On 23 April 1911, Dr Albert Sengmüller had become the director of the agricultural school Notsé (Erbar 1991, p. 158). A letter of his to the colonial government in Lomé dated 23 October 1911 throws some light on life on the school compound: In this letter, Sengmüller announces that 23 students were scheduled to graduate on 1 January 1912 (7 from Sansanne Mangu, 7 from Atakpame, 6 from Kete Kratchi and 3 from Sokode). To replace these and in order to increase the intake, he requested 40 new students aged 20–25 years. These should be (1) of good health and disposition, because the school had just experienced health problems (not specified) with some candidates; (2) women should be sent along to provide catering for these (unmarried) Notsé students, since they had to work in the fields during the day and women from neighbouring villages had proved unreliable in providing such services (Bundesarchiv 1911b; cited in Adick and Mehnert 2001, p. 365). This evidence implies that the school was definitely scheduled to continue operating in 1912.

1 August 1912: The school is transformed into a model farm

As outlined above, the Ackerbauschule in Notsé was deeply entangled with Togolese cotton history. But the notion of cotton being an important or even the most important export product came to be contested. Already in September 1908, Governor Zech had called for an increase in palm oil plantations in German Togo, arguing that cotton for export should only be cultivated in soil found to be unsuitable for more lucrative cash crops (Erbar 1991, pp. 155f.). The colonial government became less interested in supporting cotton cultivation in German Togo, which led to a decrease in the importance of the whole KWK endeavour of promoting Togo cotton as an export product for the world market based on the model of “Volkskulturen”.Footnote 13 But the governmental retreat from pushing cotton also affected the Ackerbauschule in Notsé and finally ushered in the colonial government’s decision to convert the school into a Landeskulturanstalt, a kind of model farm, with limited educational features, even if still located in Notsé. This decision made on 1 August 1912, then, marks another key incident in this historical reconstruction, indeed the final one. How did this come about? And what kind of education was decreed, if any?

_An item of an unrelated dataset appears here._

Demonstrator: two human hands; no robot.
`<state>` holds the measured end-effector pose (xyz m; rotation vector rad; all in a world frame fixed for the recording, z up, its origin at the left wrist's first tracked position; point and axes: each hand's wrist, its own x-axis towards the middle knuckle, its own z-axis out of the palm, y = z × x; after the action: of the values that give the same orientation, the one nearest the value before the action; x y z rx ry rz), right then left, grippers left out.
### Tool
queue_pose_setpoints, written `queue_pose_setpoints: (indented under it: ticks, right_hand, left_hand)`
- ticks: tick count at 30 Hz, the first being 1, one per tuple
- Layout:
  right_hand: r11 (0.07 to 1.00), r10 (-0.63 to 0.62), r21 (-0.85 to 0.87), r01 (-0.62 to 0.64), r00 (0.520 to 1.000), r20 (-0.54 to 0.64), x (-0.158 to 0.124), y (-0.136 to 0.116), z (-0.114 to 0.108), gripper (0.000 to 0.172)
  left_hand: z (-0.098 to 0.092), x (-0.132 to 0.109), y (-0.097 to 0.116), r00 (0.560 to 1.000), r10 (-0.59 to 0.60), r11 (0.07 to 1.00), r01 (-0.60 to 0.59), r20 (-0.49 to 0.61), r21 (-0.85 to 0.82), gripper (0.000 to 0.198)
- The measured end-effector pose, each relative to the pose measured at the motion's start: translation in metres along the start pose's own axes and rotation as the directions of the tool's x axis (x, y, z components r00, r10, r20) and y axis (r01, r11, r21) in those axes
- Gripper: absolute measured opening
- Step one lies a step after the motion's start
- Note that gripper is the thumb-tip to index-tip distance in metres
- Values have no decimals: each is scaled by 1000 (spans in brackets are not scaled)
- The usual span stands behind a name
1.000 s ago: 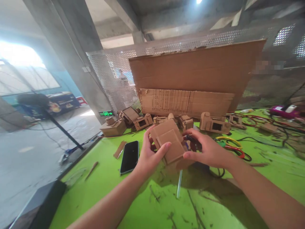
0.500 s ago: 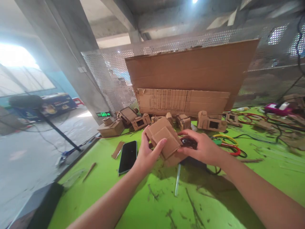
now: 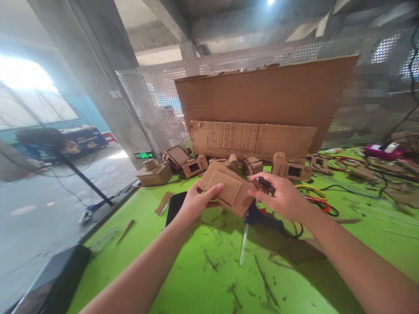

At this point, educational research may benefit from critical self-evaluation, which was probably not so common in those days: In 1911, i.e., while the school was still up and running, the KWK as the driving force behind the whole cotton project initiated a remarkably critical assessment and sustained analysis of the Ackerbauschule in Notsé, well-structured and including empirical data. Resembling an expertise or evaluation in today’s terms, this assessment was the outcome of a fact-finding mission set up and carried out by an American called John Booth,Footnote 14 who had been a member and later leader of the KWK mission to German East Africa, and who, in 1911–12, became the appointed cotton expert of the KWK in German Togo. His assessment report was submitted to the government at Lomé on 3 July 1911, sent from Nuatja/Notsé (which means that the school was still functioning), and it was explicitly devoted to the school and its renovation (Bundesarchiv 1911c; cited in Adick and Mehnert 2001, pp. 361–364). The importance of this document merits the following comprehensive paraphrase:

Booth begins by positing that despite substantial investment, the school, both under the KWK and the government, had had no success in and impact on increasing cotton production in Togo. The overt reason he saw behind this was the fact that one could not (from above) effectively introduce new agricultural methods into deeply rooted native cultivation methods such as hoeing and mixed cultivation. Like similar endeavours elsewhere, e.g., in German East Africa, all such projects would fail due to fundamentally false European theories of the agricultural practices of the country. Criticism notwithstanding, Notsé did have advantages like a railway connection, good soil and climate conditions and ample land to be cultivated.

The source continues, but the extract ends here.